• WHAT IS EXPECTED:
Filter the lines below, copying only those with the string "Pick".

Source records
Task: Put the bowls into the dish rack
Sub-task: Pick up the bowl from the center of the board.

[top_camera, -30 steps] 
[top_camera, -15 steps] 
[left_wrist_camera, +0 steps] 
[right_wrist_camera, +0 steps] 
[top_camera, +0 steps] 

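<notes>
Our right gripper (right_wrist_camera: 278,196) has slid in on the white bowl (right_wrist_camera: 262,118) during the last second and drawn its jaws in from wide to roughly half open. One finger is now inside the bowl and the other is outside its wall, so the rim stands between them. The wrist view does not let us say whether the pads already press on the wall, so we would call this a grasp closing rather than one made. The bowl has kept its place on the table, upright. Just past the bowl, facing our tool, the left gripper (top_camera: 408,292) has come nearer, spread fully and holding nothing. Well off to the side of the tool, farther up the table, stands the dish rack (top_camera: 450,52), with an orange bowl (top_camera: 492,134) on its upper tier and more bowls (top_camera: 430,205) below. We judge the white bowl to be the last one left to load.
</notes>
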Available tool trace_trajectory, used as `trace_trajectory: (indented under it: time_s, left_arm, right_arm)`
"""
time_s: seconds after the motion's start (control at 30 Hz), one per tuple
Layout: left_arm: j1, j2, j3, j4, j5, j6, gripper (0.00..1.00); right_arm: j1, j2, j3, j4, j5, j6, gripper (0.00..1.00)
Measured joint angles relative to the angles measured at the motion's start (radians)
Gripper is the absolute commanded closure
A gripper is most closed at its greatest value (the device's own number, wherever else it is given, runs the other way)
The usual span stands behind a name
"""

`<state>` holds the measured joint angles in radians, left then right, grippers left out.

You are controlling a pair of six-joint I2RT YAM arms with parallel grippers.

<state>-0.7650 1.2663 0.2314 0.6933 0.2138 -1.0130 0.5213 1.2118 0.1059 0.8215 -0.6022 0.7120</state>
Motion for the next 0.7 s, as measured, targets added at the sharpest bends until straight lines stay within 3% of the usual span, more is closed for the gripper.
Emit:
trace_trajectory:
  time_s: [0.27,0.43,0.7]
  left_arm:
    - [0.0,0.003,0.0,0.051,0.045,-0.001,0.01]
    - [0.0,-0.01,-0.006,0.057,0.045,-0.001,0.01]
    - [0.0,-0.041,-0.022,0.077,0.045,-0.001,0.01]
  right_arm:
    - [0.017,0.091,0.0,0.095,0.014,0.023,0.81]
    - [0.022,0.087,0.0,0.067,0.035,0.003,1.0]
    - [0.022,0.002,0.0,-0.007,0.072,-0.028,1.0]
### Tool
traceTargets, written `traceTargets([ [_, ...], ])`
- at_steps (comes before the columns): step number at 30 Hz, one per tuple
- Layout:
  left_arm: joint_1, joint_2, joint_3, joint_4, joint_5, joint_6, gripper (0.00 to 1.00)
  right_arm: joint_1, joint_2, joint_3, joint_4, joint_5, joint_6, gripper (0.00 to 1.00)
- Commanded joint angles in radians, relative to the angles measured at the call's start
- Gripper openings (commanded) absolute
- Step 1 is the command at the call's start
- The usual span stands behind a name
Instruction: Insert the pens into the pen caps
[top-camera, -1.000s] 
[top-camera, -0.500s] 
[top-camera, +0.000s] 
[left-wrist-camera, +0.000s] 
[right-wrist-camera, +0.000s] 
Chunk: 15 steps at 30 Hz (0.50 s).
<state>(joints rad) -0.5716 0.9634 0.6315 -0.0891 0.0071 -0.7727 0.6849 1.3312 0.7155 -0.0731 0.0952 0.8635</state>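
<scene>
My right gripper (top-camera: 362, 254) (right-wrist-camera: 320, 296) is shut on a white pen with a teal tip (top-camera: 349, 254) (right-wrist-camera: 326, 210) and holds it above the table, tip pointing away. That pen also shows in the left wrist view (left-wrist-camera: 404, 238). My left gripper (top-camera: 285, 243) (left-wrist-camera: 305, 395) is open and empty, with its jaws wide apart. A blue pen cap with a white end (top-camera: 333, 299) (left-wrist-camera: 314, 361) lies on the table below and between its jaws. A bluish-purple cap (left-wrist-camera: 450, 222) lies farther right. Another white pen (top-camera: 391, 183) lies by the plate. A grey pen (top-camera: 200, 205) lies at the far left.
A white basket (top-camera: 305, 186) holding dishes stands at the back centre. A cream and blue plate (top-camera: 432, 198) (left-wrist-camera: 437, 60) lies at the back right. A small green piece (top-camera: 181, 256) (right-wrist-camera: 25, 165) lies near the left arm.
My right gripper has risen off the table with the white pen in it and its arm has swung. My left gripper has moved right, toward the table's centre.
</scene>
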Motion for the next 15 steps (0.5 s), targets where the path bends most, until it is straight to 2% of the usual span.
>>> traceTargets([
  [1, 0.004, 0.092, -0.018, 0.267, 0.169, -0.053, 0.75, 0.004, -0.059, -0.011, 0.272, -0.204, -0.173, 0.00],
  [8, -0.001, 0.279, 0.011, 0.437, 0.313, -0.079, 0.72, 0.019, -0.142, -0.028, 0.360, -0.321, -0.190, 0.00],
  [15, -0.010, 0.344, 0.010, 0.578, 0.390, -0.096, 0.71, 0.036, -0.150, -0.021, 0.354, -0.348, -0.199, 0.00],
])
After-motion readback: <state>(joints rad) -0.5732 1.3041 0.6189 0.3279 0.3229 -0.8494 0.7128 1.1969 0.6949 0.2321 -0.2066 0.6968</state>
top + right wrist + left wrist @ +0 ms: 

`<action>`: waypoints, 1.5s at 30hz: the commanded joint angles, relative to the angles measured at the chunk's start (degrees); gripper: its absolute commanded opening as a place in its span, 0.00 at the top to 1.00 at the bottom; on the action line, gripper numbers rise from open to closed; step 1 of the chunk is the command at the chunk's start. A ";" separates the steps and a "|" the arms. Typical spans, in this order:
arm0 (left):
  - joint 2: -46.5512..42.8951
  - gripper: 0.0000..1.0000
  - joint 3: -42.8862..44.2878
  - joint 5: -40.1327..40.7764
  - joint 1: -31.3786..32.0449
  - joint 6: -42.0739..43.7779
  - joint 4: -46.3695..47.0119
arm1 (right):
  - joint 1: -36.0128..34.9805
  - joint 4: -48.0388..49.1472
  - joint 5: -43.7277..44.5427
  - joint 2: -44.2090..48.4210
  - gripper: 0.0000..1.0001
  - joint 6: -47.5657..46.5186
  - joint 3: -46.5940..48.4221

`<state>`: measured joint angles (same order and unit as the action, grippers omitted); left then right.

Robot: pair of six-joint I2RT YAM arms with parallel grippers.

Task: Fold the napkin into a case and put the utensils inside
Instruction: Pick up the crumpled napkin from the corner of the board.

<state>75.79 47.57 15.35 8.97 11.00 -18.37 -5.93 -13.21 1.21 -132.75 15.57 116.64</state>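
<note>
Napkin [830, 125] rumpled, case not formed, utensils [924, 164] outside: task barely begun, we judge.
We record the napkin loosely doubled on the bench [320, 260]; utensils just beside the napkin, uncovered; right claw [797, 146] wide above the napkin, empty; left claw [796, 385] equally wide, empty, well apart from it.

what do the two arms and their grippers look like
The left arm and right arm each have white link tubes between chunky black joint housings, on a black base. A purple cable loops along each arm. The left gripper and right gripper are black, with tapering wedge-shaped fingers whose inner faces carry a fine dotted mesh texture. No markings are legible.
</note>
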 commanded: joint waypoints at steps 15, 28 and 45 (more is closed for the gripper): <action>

• WRITTEN ANSWER:
Sub-task: Pick up the bowl from the center of the board.
Instruction: Pick up the crumpled napkin from the corner of the board.

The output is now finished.